First there was text messaging--keeping in touch while exercising your thumbs. Then there was picture messaging--so your friends could see how much fun they were missing. And now there's multimedia messaging--short little video clips playing on tiny screens. Picture messaging is particularly interesting because you can cross the border from the phone network to the PC world, sending photos by email and even posting them to the Web, accessible from any device, desktop, or mobile.
But what about those little video clips? They're just big enough to be a pain to send from phone to phone, and yet so small and so short for playback on a computer screen. Even worse, mobile phone video clips can be tricky to play and edit on a computer, since they use the new and evolving MPEG-4 format. As with tiny clips from other devices, like digital cameras and camcorders (recorded on solid state memory cards), these MPEG-4 files can be struggle to work with, since they are nowhere near as well-supported as good old MPEG-1 and MPEG-2.

Apple has taken a leadership role in championing MPEG-4, and carriers like Verizon Wireless therefore explicitly recommend using the Apple QuickTime Player to play clips from mobile phones. The QuickTime Pro upgrade, for editing and exporting video, also supports editing and saving video in mobile phone formats. These formats work well in QuickTime version 6.5 on Macintosh and Windows, and continue forward into the new QuickTime 7, which also adds MPEG-4 support for advanced H.264 video compression.
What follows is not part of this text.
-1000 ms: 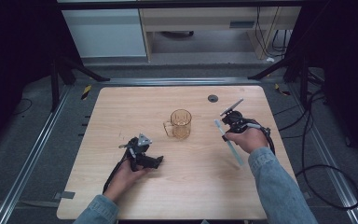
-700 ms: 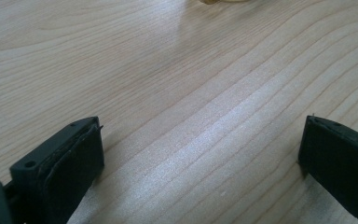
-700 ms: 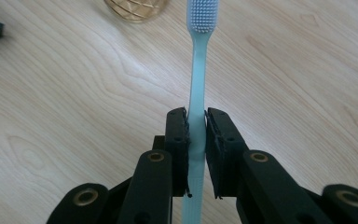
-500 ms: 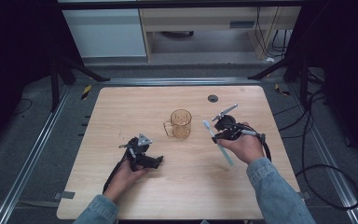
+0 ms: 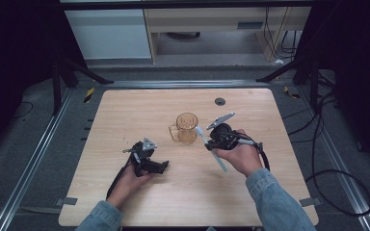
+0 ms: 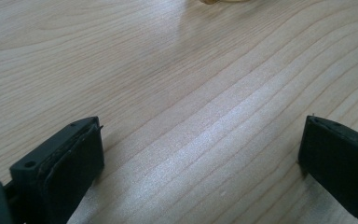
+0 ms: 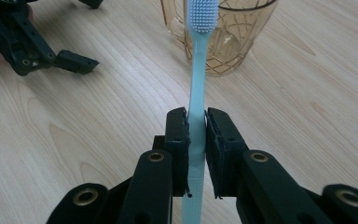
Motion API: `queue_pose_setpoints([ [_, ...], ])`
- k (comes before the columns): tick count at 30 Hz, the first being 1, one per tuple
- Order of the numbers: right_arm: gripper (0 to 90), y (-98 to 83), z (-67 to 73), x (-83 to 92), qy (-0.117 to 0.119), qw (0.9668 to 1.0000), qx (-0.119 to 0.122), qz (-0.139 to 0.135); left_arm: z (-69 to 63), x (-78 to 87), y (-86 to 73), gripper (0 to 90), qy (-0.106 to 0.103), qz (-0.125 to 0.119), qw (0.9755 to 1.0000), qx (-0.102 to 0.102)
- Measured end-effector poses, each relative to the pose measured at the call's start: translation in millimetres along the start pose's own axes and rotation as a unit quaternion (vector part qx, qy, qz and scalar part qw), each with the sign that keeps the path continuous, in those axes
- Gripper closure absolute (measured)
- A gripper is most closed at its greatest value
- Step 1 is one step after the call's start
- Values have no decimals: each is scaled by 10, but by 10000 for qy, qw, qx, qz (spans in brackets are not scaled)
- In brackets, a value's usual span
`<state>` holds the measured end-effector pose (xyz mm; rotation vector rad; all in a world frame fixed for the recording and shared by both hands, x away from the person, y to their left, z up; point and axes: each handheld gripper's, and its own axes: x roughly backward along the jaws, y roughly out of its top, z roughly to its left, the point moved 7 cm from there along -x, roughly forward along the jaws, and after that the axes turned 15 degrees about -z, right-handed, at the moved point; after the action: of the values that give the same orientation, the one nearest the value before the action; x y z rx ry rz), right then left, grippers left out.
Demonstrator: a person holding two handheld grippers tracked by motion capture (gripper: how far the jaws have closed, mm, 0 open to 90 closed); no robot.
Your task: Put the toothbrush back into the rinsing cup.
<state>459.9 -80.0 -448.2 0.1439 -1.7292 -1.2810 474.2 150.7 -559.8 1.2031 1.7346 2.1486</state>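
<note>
The light blue toothbrush [image 7: 196, 84] is clamped by its handle between the jaws of the right tool [image 7: 196, 122], its bristled head sticking out beyond the tips toward the amber cup [image 7: 223, 32] just ahead. The left tool [image 5: 147, 161] rests on the tabletop [image 5: 125, 110], well apart, jaws wide with nothing between.

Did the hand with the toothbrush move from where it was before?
Yes. The right gripper holding the toothbrush has moved left across the table, closer to the amber cup, which stayed put.
</note>
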Motion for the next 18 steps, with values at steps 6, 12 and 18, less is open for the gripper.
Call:
queue_pose_setpoints([
  [6,793,54,46,-60,68,9999,-18,-125,0,0,0,0,0,-1,10000,1],
  [12,793,120,110,-82,44,9996,-17,-287,0,0,0,0,-1,1,10000,-3],
  [18,793,196,187,-109,77,9990,-10,-433,1,0,0,0,-3,3,10000,-7],
])
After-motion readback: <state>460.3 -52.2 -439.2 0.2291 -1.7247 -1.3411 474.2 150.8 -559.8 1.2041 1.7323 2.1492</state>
In this article, I'll use the QuickTime Player to view and deconstruct clips created by several camera phones. I'll show you the details of the MPEG-4 format for mobile phones--called 3GPP--and work around some of the idiosyncrasies of how different devices create slightly different formats.
For this project, I shot video clips with three camera phones: the LG VX7000, Motorola V710, and Samsung SCH-a890, using Verizon Wireless service.
Author's note: The SCH-a890 ($169 from Verizon with online discount) is particularly interesting because it supports the faster EV-DO (Evolution Data Optimized) data service, which mean you can receive data up to ten times faster than the current 1xRTT service (averaging 400 to 700 Kbps, and peaking up to 2 Mbps), although the upload rate is still slower (40 to 60 Kbps). In addition, this phone also not only captures and plays MPEG-4 clips, but it also supports Verizon V CAST service for playing video-on-demand clips, which use the Microsoft Windows Media format.
Video phone clip playing in Apple QuickTime Player 7 for Windows (3GPP2 file, MPEG-4 video at 176 by 144 resolution)The cameras used in mobile phones are sporting more impressive picture resolutions (the SCH-a890 shoots still images from 160 by 120 up to 1280 by 960). However, the video clips are captured at low 176 by 144 resolution, at 15 frames per second. In addition, these cameras will capture only a maximum of 15 seconds of video, all of which limits the size of the resulting files to around 180 KB.
To capture a clip on the Samsung SCH-a890, choose Multimedia from the main menu, then Camera, then Take Flix (as opposed to Take Pix, for stills). The display then shows the live video feed from the camera, with options to adjust the image quality, digital zoom, rotation, brightness, color, and flash. The camera rotates so you can shoot self-portraits while facing the display, and the video even flips automatically so you can see yourself right side up.
Then click to record a clip, again up to a maximum of 15 seconds. You can save the clip in a video gallery in the camera's local memory, send it on as a message to another phone or via email, or upload it to the Verizon Pix Place picture/video messaging Web portal.
Author's note: By the way, sending lots of text and pictures, and especially video messages, in this way makes the carriers happy, since you're either paying by the message, or signing up for more advanced unlimited plans (around $5 to $10 per month for various packages with unlimited text messages, $15 for pictures, and $20 for video messages).
More carriers are starting to offer phones with an external memory card slot, which provides a more efficient (and no-fee) path for exchanging files with a computer (as well as opening the possibility of downloading albums to the phone to use it as a portable media player). There's not much support for a direct USB wired connection in today's phones, but there is growing support for Bluetooth, not just for connecting to a wireless headset, but also for transferring files (this depends on supported phone features and carrier policies, but is getting better).